| Exercise goal |
Your answer must be a word-for-word copy of the listing, with all pictures excluded.

| Input data |
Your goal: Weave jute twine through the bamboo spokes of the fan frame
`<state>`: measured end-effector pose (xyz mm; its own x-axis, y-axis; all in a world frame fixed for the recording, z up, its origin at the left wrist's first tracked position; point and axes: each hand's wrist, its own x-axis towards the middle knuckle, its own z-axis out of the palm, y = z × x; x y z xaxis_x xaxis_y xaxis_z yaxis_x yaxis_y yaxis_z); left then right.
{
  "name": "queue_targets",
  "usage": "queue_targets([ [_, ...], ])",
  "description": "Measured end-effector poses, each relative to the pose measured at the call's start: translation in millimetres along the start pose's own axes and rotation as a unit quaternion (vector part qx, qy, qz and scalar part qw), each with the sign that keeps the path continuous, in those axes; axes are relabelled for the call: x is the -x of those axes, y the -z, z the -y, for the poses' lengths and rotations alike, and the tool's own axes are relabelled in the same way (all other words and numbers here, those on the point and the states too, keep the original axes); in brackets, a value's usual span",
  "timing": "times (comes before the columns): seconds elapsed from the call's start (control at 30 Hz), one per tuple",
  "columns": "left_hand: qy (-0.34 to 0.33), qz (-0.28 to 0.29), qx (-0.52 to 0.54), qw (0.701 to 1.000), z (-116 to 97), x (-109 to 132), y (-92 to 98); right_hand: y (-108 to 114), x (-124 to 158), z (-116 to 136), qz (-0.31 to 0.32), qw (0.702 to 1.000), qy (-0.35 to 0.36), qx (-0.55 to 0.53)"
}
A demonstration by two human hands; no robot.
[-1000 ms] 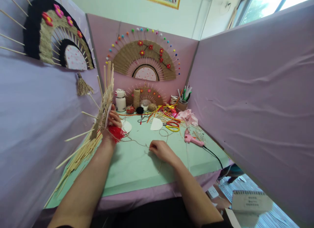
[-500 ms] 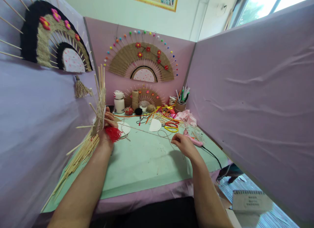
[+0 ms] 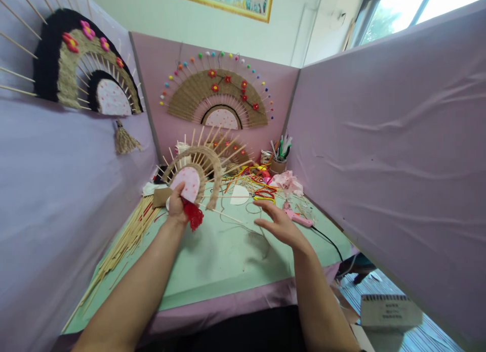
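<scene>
Newly turned towards us, the fan [image 3: 192, 182] is gripped by our left hand [image 3: 176, 204]. Our right hand [image 3: 285, 228] spreads its fingers [image 3: 268, 207] wide

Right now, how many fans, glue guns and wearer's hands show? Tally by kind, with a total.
Fans: 4 (held fan, left fan, large back fan, small back fan)
Glue gun: 1
Hands: 2 (left hand, right hand)
Total: 7

The left hand [image 3: 176, 204] gripped the fan [image 3: 190, 182] above the worktop [image 3: 224, 266]; the right hand [image 3: 285, 228], fingers [image 3: 266, 207] parted, hovered near the glue gun [image 3: 299, 219].
</scene>
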<state>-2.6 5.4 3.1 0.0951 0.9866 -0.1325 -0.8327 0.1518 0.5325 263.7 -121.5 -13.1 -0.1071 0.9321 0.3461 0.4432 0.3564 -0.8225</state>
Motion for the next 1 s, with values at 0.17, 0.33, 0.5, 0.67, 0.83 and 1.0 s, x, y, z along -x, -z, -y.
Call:
queue_targets([
  [0.17, 0.008, -0.009, -0.006, 1.0, 17.4, 4.3, -1.8, -24.3, -19.7, 12.6, -0.096, 0.976, 0.043, -0.189],
  [0.33, 0.034, -0.014, 0.007, 0.999, 23.9, 7.7, -3.6, -50.7, -29.1, 16.3, -0.086, 0.952, 0.057, -0.287],
  [0.5, 0.046, -0.007, 0.025, 0.999, 23.2, 7.7, -4.5, -65.4, -28.2, 13.1, -0.109, 0.92, 0.018, -0.377],
  [0.67, 0.034, 0.008, 0.026, 0.999, 22.2, 8.2, -5.3, -63.7, -23.8, 9.7, -0.17, 0.93, -0.006, -0.324],
  [0.83, 0.028, 0.004, 0.019, 0.999, 22.0, 11.1, -7.5, -59.4, -20.7, 8.8, -0.153, 0.944, -0.001, -0.293],
  [1.0, 0.031, 0.005, 0.016, 0.999, 20.5, 11.9, -8.1, -55.9, -19.2, 6.3, -0.133, 0.954, 0.002, -0.27],
])
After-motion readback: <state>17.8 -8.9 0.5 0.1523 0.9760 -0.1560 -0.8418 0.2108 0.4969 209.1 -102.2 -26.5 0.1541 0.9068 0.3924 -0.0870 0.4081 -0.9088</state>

| Answer section |
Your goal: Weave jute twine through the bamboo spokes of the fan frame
`<state>`: measured end-effector pose (xyz mm; its own x-axis, y-axis; all in a world frame fixed for the recording, z up, its origin at the left wrist's first tracked position; point and axes: each hand's wrist, its own x-axis towards the middle knuckle, its own z-axis out of the palm, y = z × x; x y z xaxis_x xaxis_y xaxis_z yaxis_x yaxis_y yaxis_z); left then right.
{
  "name": "queue_targets",
  "usage": "queue_targets([ [_, ...], ])",
  "description": "Measured end-effector poses, each relative to the pose measured at the call's start: translation in millimetres along the start pose's own axes and rotation as a unit quaternion (vector part qx, qy, qz and scalar part qw), each with the sign that keeps the path continuous, in those axes; axes are relabelled for the call: x is the -x of those axes, y the -z, z the -y, for the poses' lengths and rotations alike, and the tool's own axes are relabelled in the same way (all other words and numbers here, those on the point and the states too, keep the original axes); in brackets, a value's usual span",
  "timing": "times (comes before the columns): seconds elapsed from the call's start (control at 30 Hz), one per tuple",
  "columns": "left_hand: qy (-0.34 to 0.33), qz (-0.28 to 0.29), qx (-0.52 to 0.54), qw (0.701 to 1.000), z (-116 to 97), x (-109 to 132), y (-92 to 98); right_hand: y (-108 to 114), x (-124 to 158), z (-116 to 136), qz (-0.31 to 0.32), qw (0.702 to 1.000), qy (-0.35 to 0.36), qx (-0.55 to 0.53)"
}
A demonstration by two human hands; no robot.
[-1000 ms] 
[-500 ms] 
[+0 ms] 
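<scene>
Newly turned towards us, the fan [image 3: 192, 182] is gripped by our left hand [image 3: 176, 204]. Our right hand [image 3: 285, 228] spreads its fingers [image 3: 268, 207] wide

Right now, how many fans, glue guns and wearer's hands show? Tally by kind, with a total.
Fans: 4 (held fan, left fan, large back fan, small back fan)
Glue gun: 1
Hands: 2 (left hand, right hand)
Total: 7

The left hand [image 3: 176, 204] gripped the fan [image 3: 190, 182] above the worktop [image 3: 224, 266]; the right hand [image 3: 285, 228], fingers [image 3: 266, 207] parted, hovered near the glue gun [image 3: 299, 219].
</scene>
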<state>-2.6 5.4 3.1 0.0951 0.9866 -0.1325 -0.8327 0.1518 0.5325 263.7 -121.5 -13.1 -0.1071 0.9321 0.3461 0.4432 0.3564 -0.8225</state>
Motion for the next 1 s, with values at 0.17, 0.33, 0.5, 0.67, 0.83 and 1.0 s, x, y, z along -x, -z, -y.
Call:
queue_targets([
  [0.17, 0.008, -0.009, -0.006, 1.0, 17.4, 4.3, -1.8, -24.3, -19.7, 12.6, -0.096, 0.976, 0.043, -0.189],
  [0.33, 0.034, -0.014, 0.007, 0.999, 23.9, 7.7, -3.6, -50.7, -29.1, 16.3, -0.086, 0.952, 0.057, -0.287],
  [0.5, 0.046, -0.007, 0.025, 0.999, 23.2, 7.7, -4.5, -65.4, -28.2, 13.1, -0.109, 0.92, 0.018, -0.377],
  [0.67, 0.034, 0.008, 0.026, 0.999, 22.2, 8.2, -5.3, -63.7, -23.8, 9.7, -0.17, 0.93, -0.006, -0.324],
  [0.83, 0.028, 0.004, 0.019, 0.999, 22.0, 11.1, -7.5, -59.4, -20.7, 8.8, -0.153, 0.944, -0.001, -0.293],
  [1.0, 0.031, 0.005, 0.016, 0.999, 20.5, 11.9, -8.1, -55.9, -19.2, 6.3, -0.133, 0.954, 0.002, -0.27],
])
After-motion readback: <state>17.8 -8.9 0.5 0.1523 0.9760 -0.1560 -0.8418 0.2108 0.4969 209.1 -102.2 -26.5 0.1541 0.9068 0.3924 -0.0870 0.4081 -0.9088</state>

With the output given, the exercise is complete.